> Data block
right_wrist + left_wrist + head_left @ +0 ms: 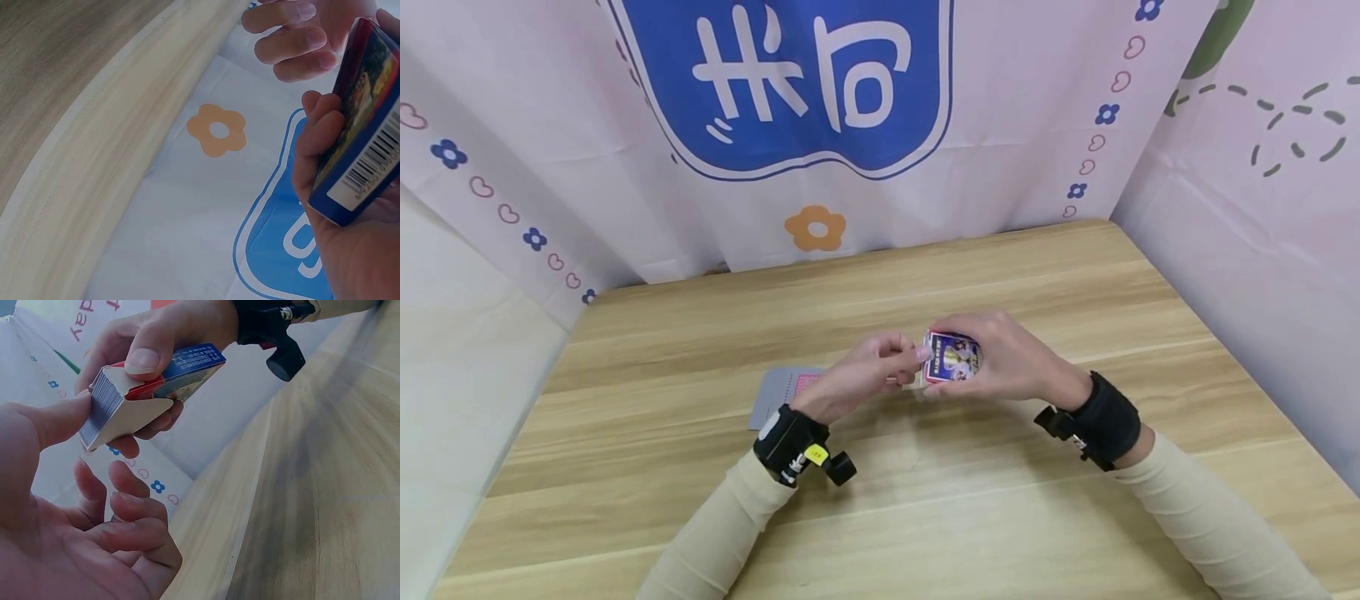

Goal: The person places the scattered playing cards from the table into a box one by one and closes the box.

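One small card box (955, 360) is raised over the middle of the wooden table (1000, 517), its open end facing left. My right hand (1011, 358) is clamped on it from the right, thumb on the near side and fingers round the far side. At the open end I see the edges of a stack of cards (106, 405). The thumb tip of my left hand (865, 375) touches those edges, while its other fingers are loosely bent, apart from the box and gripping nothing. A barcode label (370, 169) shows on one blue side. Left of the box, partly behind my left wrist, a grey holder (769, 398) lies on the table with a pink-patterned card (806, 382) on it. On the far side hangs a printed cloth (1000, 167).
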The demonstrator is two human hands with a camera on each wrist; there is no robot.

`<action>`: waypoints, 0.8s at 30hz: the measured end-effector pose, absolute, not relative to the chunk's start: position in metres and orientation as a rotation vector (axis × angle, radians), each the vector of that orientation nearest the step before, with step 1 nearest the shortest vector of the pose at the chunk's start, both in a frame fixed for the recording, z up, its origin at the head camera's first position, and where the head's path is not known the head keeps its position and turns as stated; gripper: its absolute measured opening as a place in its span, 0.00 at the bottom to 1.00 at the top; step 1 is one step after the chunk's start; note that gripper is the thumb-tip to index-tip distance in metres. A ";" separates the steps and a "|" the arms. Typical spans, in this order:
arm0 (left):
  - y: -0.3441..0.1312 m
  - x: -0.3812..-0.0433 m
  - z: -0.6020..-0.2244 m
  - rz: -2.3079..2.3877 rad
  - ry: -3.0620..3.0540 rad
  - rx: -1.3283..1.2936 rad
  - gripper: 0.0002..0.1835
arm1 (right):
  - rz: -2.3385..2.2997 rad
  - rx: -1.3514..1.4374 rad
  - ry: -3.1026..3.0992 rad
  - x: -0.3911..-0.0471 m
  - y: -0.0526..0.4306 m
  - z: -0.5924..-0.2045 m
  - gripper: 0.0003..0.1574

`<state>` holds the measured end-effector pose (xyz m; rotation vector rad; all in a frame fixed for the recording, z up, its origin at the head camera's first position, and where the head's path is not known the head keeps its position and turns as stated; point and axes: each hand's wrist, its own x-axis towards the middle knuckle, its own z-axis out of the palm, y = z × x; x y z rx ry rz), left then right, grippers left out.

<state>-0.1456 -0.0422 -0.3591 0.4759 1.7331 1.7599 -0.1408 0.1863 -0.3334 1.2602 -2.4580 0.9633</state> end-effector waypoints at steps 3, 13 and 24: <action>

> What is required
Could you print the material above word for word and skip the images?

> Answer space
right_wrist + left_wrist + head_left @ +0 ms: 

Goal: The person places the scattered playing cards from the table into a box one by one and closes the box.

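One small card box (955, 360) is raised over the middle of the wooden table (1000, 517), its open end facing left. My right hand (1011, 358) is clamped on it from the right, thumb on the near side and fingers round the far side. At the open end I see the edges of a stack of cards (106, 405). The thumb tip of my left hand (865, 375) touches those edges, while its other fingers are loosely bent, apart from the box and gripping nothing. A barcode label (370, 169) shows on one blue side. Left of the box, partly behind my left wrist, a grey holder (769, 398) lies on the table with a pink-patterned card (806, 382) on it. On the far side hangs a printed cloth (1000, 167).
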The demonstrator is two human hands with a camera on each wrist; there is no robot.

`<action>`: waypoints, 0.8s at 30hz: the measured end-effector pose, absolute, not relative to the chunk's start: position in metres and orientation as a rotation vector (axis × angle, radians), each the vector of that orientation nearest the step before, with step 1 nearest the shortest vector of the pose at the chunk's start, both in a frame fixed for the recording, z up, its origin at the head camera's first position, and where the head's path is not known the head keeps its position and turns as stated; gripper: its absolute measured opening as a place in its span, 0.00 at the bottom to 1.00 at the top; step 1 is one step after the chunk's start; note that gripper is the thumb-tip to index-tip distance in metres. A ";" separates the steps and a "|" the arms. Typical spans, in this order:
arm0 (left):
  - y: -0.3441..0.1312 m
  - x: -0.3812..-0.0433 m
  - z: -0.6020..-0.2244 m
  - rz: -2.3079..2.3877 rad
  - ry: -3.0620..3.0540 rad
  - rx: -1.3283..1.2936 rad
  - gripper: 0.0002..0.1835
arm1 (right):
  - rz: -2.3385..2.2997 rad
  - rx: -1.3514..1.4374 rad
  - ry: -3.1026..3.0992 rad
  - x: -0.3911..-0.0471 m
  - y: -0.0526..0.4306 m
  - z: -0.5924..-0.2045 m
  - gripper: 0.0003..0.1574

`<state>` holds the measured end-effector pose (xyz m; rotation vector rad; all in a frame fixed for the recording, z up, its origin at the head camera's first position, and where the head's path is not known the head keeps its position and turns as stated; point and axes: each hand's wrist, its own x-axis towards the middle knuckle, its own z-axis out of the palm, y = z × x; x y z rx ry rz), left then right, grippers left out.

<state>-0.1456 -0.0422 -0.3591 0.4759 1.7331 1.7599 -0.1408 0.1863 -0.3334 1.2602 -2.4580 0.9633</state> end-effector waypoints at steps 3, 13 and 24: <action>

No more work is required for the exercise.